Sentiment d'euphorie

Bien que le pianiste soit à la fois l'agresseur et la victime lors de l'exécution des compositions d'Oestvolskaja, peut-être une consolation : maltraiter l'instrument peut aussi prendre une dimension thérapeutique, selon le mémoire de maîtrise d'Elias. « Enfin, le pianiste peut donner libre cours à des frustrations refoulées de longues années de lutte avec le clavier. (...) Le pianiste éprouve du plaisir dans ce sentiment presque euphorique de son corps qui travaille à pleine puissance. »

« Bien dit », sourit le pianiste qui attend encore l'épreuve du feu. « C'est en tout cas une expérience intense. »

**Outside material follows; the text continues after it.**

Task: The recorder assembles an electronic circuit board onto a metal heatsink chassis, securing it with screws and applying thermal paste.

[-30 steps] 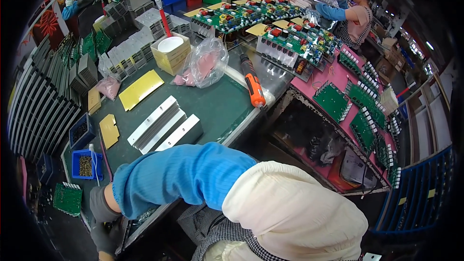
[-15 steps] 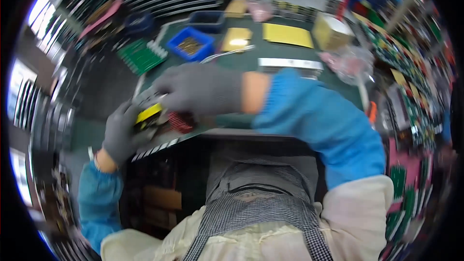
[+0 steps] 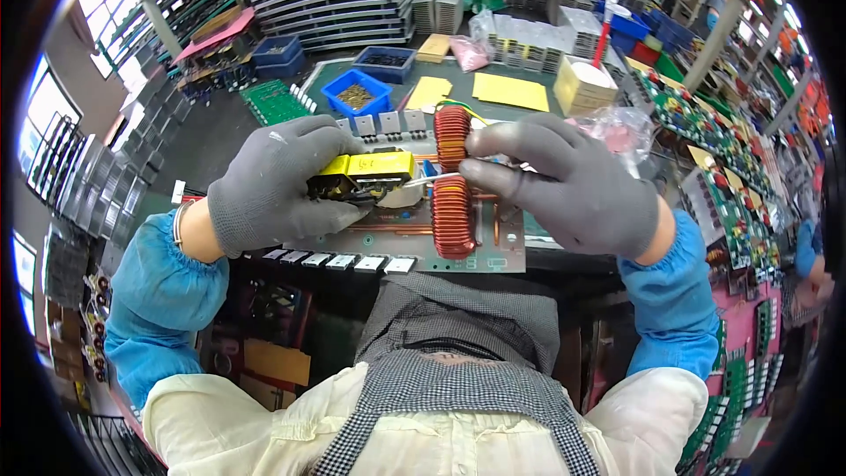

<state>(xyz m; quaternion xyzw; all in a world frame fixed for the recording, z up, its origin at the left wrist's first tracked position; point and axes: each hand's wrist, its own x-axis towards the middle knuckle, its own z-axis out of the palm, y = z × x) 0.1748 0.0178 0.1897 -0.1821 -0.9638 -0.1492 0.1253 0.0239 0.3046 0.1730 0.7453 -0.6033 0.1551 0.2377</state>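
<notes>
In front of me lies a circuit board (image 3: 507,256) with two upright toroidal coils (image 3: 453,219) wound in reddish-brown wire. Left of the coils sits a transformer wrapped in yellow tape (image 3: 381,164). My left hand (image 3: 280,183), in a grey glove, is closed round the transformer's left end, thumb on the near side. My right hand (image 3: 573,183), gloved too, pinches the end of a thin pale strip (image 3: 434,180) between thumb and forefinger. This strip runs leftward between the coils to the transformer. White-faced parts (image 3: 342,262) line the board's near edge.
Beyond the board stand a blue bin of small brass-coloured parts (image 3: 355,95) and a dark-filled bin (image 3: 384,63). Yellow sheets (image 3: 509,92), a white box (image 3: 585,85) and a clear plastic bag (image 3: 621,130) lie farther right. A green board (image 3: 273,102) is at the far left.
My right hand has moved from the left side, near my left hand, to right of the coils. The board and coils now show more fully. My left hand has shifted right, onto the transformer.
</notes>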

Pour l'instrument aussi, la partition d'Oestvolskaja est destructrice. « Le piano peut se désaccorder. Si ce n'est pas le cas, je n'ai peut-être pas joué assez intensément », grimace Brecht. « Et puisque je joue mon concert de 70 minutes d'une traite, ce désaccordage résonnera probablement dans les préludes et fugues de Chostakovitch qui suivent. Il n'y aura pas d'accordeur ou de piano supplémentaire. Mais je ne suis pas inquiet que le public se plaigne après. »

Oestvolskaja contre Chostakovitch

Le choix de Brecht de combiner Galina Oustvolskaïa avec son maître Dmitri Chostakovitch semble évident. Et pourtant, pas tout à fait, ou même pas du tout.

Dans l'essai Le collaborateur et l'ermite : composer en URSS, que Elias a écrit pour le festival, il souligne que Oustvolskaïa et Chostakovitch (1906-1975) incarnent deux attitudes très différentes face au régime soviétique et à sa gestion des artistes. « Chostakovitch, en tant que compositeur soviétique le plus éminent, ne pouvait presque pas faire autrement que de continuer à jouer un rôle public », explique-t-il. « Chacune de ses symphonies était perçue comme une déclaration politique. En raison de ce statut et des hommages superficiels qu'il devait rendre au régime, il a inévitablement perdu une partie de son intégrité. Le moment où il a fini par adhérer au Parti, après de longues hésitations, a été une grande déception pour Galina Oustvolskaïa, qui avait étudié avec lui. »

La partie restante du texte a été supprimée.